**TO DO:**
If a line in the entries below holds the string "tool", copy it.

(MATERIAL SHOWN Opens)

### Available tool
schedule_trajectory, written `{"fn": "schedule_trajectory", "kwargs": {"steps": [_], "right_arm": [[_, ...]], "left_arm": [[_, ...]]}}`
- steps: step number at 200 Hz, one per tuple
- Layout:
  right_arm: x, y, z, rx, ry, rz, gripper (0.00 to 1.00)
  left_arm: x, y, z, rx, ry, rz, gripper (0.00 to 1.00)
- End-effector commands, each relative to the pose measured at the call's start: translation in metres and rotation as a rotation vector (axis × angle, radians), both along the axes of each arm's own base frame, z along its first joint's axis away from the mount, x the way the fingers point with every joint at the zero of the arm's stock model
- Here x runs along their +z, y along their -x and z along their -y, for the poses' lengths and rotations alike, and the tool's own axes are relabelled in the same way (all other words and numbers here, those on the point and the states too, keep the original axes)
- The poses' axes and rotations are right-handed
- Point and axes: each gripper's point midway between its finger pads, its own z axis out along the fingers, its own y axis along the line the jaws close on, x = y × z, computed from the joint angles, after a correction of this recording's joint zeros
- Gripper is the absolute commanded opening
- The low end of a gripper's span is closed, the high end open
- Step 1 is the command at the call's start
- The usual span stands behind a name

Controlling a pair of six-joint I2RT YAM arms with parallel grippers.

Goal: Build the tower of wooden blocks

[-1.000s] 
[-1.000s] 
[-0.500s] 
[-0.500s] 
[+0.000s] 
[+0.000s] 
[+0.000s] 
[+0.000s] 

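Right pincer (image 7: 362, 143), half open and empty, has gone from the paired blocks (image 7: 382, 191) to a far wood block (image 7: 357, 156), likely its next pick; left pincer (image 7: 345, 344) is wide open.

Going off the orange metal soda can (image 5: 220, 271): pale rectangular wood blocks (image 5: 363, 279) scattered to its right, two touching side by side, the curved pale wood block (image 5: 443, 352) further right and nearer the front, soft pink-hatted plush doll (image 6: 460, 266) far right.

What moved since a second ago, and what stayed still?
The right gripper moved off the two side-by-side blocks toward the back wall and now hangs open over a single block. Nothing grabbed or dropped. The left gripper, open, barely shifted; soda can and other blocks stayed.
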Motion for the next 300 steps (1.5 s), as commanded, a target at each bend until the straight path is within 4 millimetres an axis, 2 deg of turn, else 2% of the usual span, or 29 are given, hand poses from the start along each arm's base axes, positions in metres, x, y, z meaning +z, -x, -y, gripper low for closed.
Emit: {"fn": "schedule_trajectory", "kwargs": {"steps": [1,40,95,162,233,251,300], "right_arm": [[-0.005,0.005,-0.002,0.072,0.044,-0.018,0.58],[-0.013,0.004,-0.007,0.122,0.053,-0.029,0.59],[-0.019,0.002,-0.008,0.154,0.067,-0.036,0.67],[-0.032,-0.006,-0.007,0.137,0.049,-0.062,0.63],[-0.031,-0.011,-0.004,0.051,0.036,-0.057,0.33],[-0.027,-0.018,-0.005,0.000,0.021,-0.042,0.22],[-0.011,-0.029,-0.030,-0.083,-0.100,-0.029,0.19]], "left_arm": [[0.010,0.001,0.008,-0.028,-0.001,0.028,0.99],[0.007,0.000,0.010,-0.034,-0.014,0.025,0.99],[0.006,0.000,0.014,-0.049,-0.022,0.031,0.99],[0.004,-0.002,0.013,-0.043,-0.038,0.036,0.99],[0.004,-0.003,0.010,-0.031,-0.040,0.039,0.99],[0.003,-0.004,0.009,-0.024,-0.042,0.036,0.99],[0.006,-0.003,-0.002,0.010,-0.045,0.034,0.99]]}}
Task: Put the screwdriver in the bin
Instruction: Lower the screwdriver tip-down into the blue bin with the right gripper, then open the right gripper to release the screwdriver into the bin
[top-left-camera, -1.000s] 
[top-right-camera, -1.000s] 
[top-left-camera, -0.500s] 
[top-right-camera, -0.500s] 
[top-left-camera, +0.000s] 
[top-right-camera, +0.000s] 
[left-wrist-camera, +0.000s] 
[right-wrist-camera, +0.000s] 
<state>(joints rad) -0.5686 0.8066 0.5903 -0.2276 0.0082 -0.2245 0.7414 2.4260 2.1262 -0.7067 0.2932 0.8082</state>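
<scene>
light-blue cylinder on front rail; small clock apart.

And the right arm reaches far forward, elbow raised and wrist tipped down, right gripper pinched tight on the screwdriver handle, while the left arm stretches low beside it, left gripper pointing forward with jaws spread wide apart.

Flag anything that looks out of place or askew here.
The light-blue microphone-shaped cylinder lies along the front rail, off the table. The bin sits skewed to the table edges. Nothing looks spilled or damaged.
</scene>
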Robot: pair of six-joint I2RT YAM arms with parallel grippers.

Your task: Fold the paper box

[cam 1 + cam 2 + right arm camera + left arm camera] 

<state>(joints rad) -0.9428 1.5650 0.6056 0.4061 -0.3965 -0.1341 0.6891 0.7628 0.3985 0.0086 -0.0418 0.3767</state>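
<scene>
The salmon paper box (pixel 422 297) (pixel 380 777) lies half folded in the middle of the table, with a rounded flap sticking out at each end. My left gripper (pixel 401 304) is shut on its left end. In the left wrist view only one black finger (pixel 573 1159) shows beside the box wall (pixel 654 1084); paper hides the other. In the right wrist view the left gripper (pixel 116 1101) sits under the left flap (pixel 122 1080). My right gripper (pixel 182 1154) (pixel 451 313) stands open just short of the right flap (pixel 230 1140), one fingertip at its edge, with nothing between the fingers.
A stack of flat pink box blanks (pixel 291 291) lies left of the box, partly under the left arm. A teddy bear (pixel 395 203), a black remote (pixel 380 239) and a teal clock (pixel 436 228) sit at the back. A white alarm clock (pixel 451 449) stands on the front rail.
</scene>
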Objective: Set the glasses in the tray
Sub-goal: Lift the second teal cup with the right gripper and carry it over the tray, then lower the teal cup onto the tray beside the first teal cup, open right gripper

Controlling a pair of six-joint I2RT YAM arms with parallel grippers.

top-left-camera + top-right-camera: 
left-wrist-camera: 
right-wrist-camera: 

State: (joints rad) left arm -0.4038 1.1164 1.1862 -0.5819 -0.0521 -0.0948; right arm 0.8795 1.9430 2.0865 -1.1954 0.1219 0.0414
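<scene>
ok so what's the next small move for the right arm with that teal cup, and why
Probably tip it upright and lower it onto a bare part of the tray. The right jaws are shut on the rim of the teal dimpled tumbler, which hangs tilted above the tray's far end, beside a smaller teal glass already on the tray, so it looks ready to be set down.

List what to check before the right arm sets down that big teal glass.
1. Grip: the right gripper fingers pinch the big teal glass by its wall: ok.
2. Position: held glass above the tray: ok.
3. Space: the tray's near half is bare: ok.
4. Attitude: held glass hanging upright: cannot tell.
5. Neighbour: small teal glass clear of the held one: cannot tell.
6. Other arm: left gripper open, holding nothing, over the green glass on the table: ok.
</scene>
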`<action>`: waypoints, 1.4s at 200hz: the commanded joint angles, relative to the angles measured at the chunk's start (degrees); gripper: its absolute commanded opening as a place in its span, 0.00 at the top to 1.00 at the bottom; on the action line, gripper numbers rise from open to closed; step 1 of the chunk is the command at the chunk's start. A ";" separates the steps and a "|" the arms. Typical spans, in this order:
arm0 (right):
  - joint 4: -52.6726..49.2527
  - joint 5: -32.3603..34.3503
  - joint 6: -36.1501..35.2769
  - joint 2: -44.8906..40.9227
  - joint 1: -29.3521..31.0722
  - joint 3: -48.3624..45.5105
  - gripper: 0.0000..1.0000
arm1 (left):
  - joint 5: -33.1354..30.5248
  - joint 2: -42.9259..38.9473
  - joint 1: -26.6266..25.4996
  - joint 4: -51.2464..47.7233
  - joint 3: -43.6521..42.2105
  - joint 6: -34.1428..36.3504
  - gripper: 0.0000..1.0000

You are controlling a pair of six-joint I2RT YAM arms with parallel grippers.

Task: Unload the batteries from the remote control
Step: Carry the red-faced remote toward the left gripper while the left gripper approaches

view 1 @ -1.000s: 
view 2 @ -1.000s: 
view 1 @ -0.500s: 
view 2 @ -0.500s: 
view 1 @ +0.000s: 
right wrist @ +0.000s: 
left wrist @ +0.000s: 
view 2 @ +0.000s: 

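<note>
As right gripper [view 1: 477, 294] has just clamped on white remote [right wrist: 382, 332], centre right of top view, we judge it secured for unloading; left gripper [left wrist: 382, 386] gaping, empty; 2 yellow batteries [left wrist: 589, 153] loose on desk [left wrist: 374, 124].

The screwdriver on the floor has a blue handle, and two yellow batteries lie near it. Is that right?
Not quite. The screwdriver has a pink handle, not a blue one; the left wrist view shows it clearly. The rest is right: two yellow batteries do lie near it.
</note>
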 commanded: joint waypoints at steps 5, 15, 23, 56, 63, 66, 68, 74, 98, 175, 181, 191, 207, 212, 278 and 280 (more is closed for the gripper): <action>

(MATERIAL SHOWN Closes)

**RESULT FOR THIS EXERCISE:**
### Available tool
- Here x runs along their +z, y along their -x and z along their -y, for the poses' lengths and rotations alike, and the tool's own axes are relabelled in the same way (all other words and numbers here, those on the point and the states too, keep the original axes)

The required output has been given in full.